Шкатулка, полная любви | страница 5
Божена понимала. Бабушка высказала наконец то, о чем они никогда не говорили раньше. А знала ли сама Божена, почему у них с Томашем до сих пор не было ребенка? Наверное, знала. Но вряд ли смогла бы это кому‑нибудь объяснить. Даже Томашу.
Когда люди менее тактичные или более прямолинейные, чем бабушка Сабина, спрашивали их об этом, Томаш обычно простодушно пожимал плечами и почти искренне говорил, что, пожалуй, и действительно пора об этом подумать. Спасибо, мол, что подсказали. Но потом быстро забывал о таких разговорах: эта тема никогда особо не беспокоила его.
А у Божены в такие минуты все словно сжималось внутри. Будто ее уличали в чем‑то постыдном.
Божена никогда не пряталась от себя самой: она мечтала о ребенке с первых лет их совместной с Томашем жизни. Но чем старше она становилась, тем отчетливей просыпалось в ней еще одно чувство — острая необходимость в творчестве. Божена была твердо уверена в том, что искра, так ярко горевшая в ее знаменитом деде, передалась по наследству ей.
И сейчас она, молодая тридцатилетняя женщина, уже начинала ощущать, как коротка человеческая жизнь для того, чтобы осуществить все задуманное, довести свой талант до совершенства и творить по‑настоящему. Это было и просто, и сложно, но Божена знала наверняка: либо жизнь посвящается ребенку, либо искусству — третьего, считала она, не дано. Во всяком случае, ей не дано.
Глядя на свою маму, она думала: женщина, решившаяся стать матерью, должна научиться трезво относиться ко всему, что окружает ее и ребенка. Она должна быть такой же простой и надежной, как сама природа. Божена была свидетелем того, как некоторые ее приятельницы, поспешившие родить, страдают сами и превращают жизнь своих детей в сплошное преодоление запретов, наполняя детские сердца странными ощущениями. А все оттого, что дети связывали их по рукам и ногам. Божена была готова к самоотречению, но ее беспокоило другое: ее отношение к жизни не было подобно тихой лагуне в солнечный день. Сначала ей надо было успокоиться самой — лишь тогда она сможет обеспечить покой нежному существу, которое достаточно долго будет почти всецело зависеть от нее.

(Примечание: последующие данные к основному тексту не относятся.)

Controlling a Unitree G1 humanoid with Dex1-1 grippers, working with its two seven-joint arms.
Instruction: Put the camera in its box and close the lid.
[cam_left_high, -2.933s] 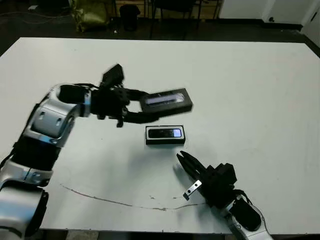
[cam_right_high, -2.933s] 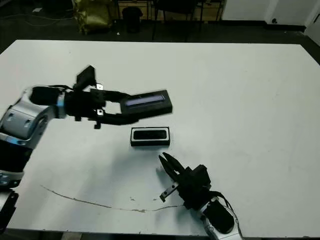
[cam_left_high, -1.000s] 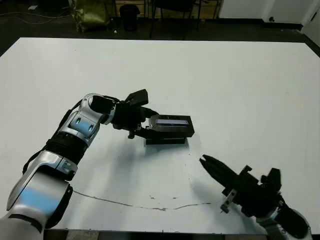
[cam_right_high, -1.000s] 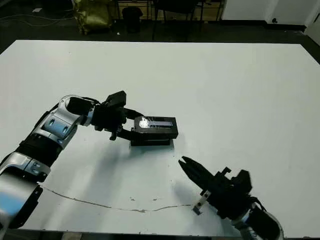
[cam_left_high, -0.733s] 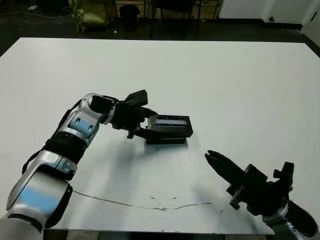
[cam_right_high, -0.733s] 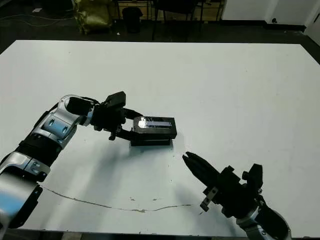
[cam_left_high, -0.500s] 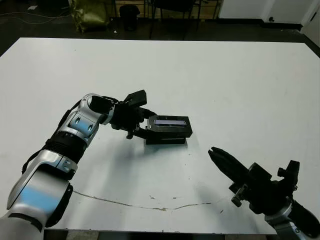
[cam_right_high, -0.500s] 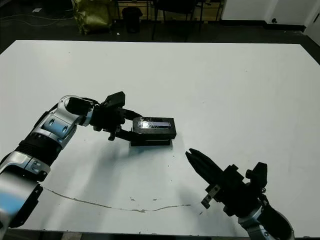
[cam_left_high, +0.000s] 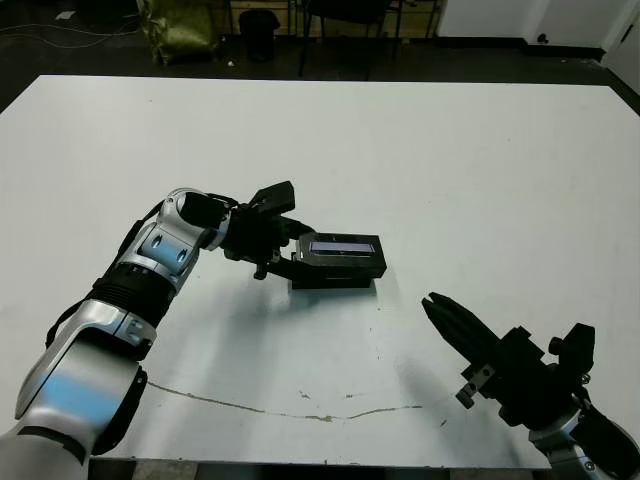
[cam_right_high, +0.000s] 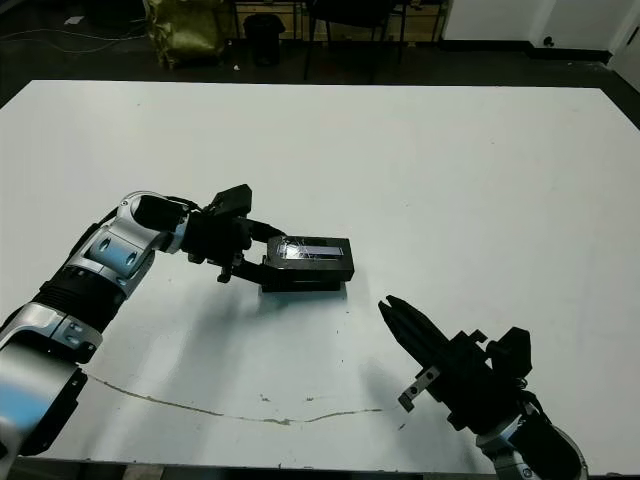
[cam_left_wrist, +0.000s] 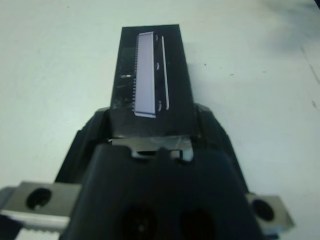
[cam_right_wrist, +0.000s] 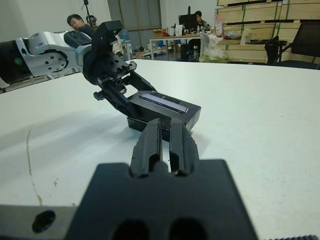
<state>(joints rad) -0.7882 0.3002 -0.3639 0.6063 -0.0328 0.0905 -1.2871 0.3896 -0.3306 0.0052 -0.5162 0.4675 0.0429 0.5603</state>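
Left gripper (cam_left_high: 296, 256) clamped on the lid (cam_left_high: 342, 252) by one short end, pale strip up | lid sitting tilted on top of the box (cam_left_high: 332, 283), mid-table | camera hidden beneath | right gripper (cam_left_high: 443, 313) low near the front edge, fingers pressed together, empty, well clear of the box
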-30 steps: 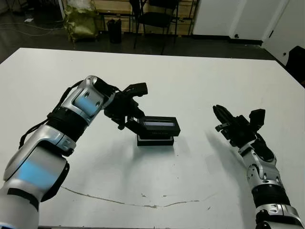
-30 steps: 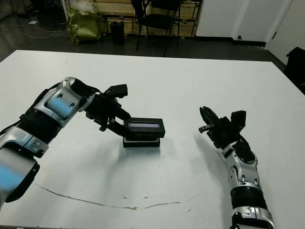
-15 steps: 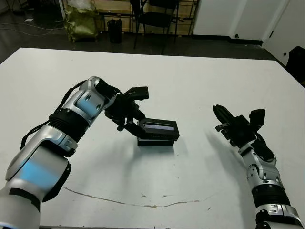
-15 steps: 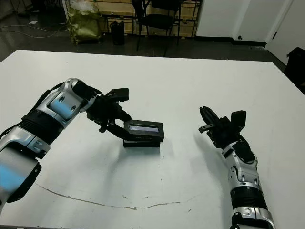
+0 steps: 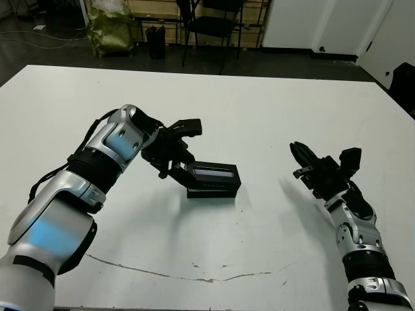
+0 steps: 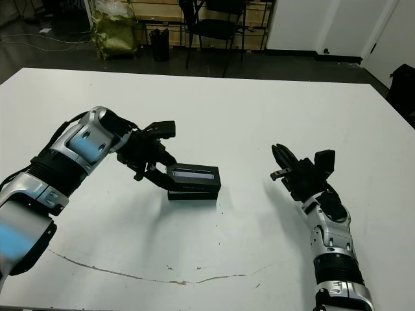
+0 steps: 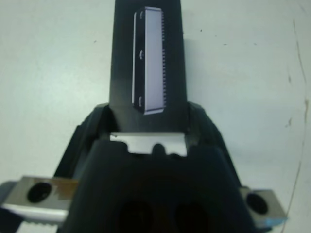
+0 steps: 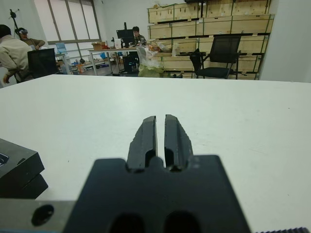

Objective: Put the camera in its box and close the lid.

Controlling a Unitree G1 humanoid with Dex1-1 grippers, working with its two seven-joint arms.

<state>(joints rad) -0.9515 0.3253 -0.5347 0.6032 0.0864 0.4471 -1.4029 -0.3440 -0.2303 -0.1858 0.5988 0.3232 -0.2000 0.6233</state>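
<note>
The left gripper (image 5: 176, 170) pinches the lid (image 5: 213, 173) over the box (image 5: 211, 192). The right gripper (image 5: 305, 163) is pressed together, empty. If the lid sits crooked, it may slide off.

The lid (image 5: 214, 173) covers the box (image 5: 211, 192) from above, so whether the camera lies inside cannot be told (only the box's dark side wall shows). In the left wrist view the gripper body hides the lid's near end.
</note>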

Если бы Томаш настаивал, чтобы она родила, — конечно, она не задумываясь сделала бы это… Но Томаш никогда не заводил подобных разговоров.
Ах, как ей иногда становилось тоскливо, когда пушистый Холичек — белоснежный ласковый кролик, которого она привезла из деревни пару лет назад, — запрыгивал к ней на колени и начинал тыкаться влажным розовым носом в ее ладони!